- [Data provided]:
+ + + + + + +
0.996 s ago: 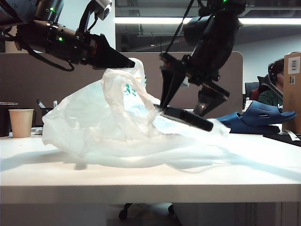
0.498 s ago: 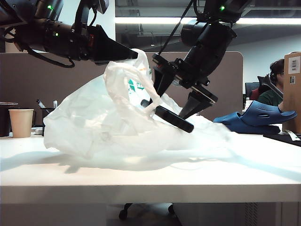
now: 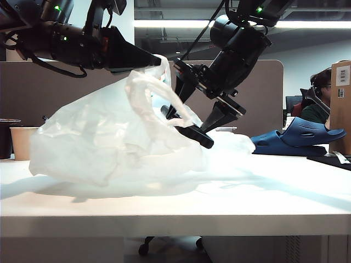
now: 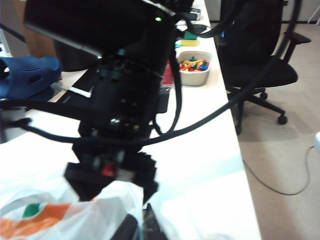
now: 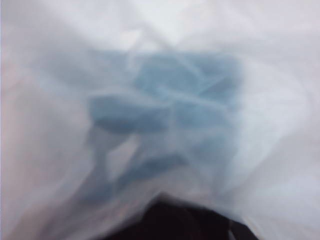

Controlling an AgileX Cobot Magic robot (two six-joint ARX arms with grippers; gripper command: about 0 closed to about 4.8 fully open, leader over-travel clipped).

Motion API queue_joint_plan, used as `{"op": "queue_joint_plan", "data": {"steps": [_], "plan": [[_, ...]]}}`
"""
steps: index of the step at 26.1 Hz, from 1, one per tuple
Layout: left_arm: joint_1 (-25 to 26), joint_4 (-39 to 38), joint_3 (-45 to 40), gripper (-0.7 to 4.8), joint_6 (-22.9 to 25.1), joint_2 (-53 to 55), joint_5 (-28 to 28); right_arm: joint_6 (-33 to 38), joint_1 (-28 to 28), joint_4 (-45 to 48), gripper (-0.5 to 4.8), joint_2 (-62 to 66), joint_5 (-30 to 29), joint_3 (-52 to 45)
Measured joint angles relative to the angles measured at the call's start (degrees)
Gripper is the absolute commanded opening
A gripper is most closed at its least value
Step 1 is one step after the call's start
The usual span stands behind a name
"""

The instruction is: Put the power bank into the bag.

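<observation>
Risk here: power bank [image 3: 189,131], clamped in right gripper [image 3: 192,125] at bag [image 3: 109,142] mouth, catching loose film and sliding outside, despite left gripper [image 3: 156,61] pinching handle shut-tight.

Left tool [image 3: 151,59] reaches level from the left, jaws pinched together; right tool [image 3: 189,125] angles down-left, jaws spread wide.

I note the bag [image 3: 104,142] as thin, crinkled, translucent white plastic with a soft sheen, the power bank [image 3: 193,134] as matt black, both grippers, left [image 3: 151,60] and right [image 3: 189,118], as matt black plastic, and the table [image 3: 219,208] as smooth matt white.
</observation>
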Motion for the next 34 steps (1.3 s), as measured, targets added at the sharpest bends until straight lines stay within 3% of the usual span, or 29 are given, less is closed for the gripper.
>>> {"op": "queue_joint_plan", "data": {"steps": [3, 6, 11, 24, 34], "plan": [[0.0, 0.0, 0.0, -0.06, 0.0, 0.0, 2.6, 1.9, 0.0, 1.7, 3.00, 0.0, -0.8, 0.0], [0.0, 0.0, 0.0, -0.06, 0.0, 0.0, 2.6, 2.6, 0.0, 1.9, 2.90, 0.0, -5.5, 0.0], [0.0, 0.0, 0.0, -0.06, 0.0, 0.0, 2.6, 3.0, 0.3, 1.9, 2.78, 0.0, -8.4, 0.0], [0.0, -0.9, -0.3, -0.06, 0.0, 0.1, 2.7, 7.4, 2.9, 6.2, 2.77, 3.8, -12.9, 0.1], [-0.2, 0.9, -0.3, -0.06, 0.0, 0.3, 2.6, 7.8, 3.4, 8.8, 2.73, 7.7, -11.6, 0.1]]}}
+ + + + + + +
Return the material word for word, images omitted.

- [Response to this exercise]:
0.996 s ago: 
0.498 s ago: 
now: 
now: 
now: 

Controlling an AgileX Cobot Magic robot (two six-joint ARX arms with grippers; gripper command: about 0 closed to about 4.8 fully open, leader over-travel clipped).

Motion API queue_joint_plan, used as `{"op": "queue_joint_plan", "data": {"steps": [_], "plan": [[_, ...]]}}`
"""
steps: index of the step at 26.1 Hz, from 1, one per tuple
Layout: left_arm: joint_1 (-25 to 26), joint_4 (-39 to 38), joint_3 (-45 to 40), gripper (-0.7 to 4.8), joint_6 (-22.9 to 25.1), joint_2 (-53 to 55), joint_5 (-28 to 28); right_arm: joint_6 (-33 to 38), joint_1 (-28 to 28), joint_4 (-45 to 48), gripper (-0.5 to 4.8), joint_2 (-62 to 66), joint_5 (-30 to 29), joint_3 (-52 to 45)
Measured joint angles relative to the angles measured at the call's start (degrees)
Gripper is the absolute commanded opening
A gripper is most closed at its least value
Step 1 is one step after the call's start
The usual span stands behind a name
"""

The instruction is: Put the power bank into the bag.

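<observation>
Risk here: power bank [image 3: 189,131], clamped in right gripper [image 3: 192,125] at bag [image 3: 109,142] mouth, catching loose film and sliding outside, despite left gripper [image 3: 156,61] pinching handle shut-tight.

Left tool [image 3: 151,59] reaches level from the left, jaws pinched together; right tool [image 3: 189,125] angles down-left, jaws spread wide.

I note the bag [image 3: 104,142] as thin, crinkled, translucent white plastic with a soft sheen, the power bank [image 3: 193,134] as matt black, both grippers, left [image 3: 151,60] and right [image 3: 189,118], as matt black plastic, and the table [image 3: 219,208] as smooth matt white.
</observation>
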Motion for the next 34 steps (1.3 s), as measured, targets added at the sharpest bends until straight lines stay within 3% of the usual span, or 29 are given, less is closed for the gripper.
>>> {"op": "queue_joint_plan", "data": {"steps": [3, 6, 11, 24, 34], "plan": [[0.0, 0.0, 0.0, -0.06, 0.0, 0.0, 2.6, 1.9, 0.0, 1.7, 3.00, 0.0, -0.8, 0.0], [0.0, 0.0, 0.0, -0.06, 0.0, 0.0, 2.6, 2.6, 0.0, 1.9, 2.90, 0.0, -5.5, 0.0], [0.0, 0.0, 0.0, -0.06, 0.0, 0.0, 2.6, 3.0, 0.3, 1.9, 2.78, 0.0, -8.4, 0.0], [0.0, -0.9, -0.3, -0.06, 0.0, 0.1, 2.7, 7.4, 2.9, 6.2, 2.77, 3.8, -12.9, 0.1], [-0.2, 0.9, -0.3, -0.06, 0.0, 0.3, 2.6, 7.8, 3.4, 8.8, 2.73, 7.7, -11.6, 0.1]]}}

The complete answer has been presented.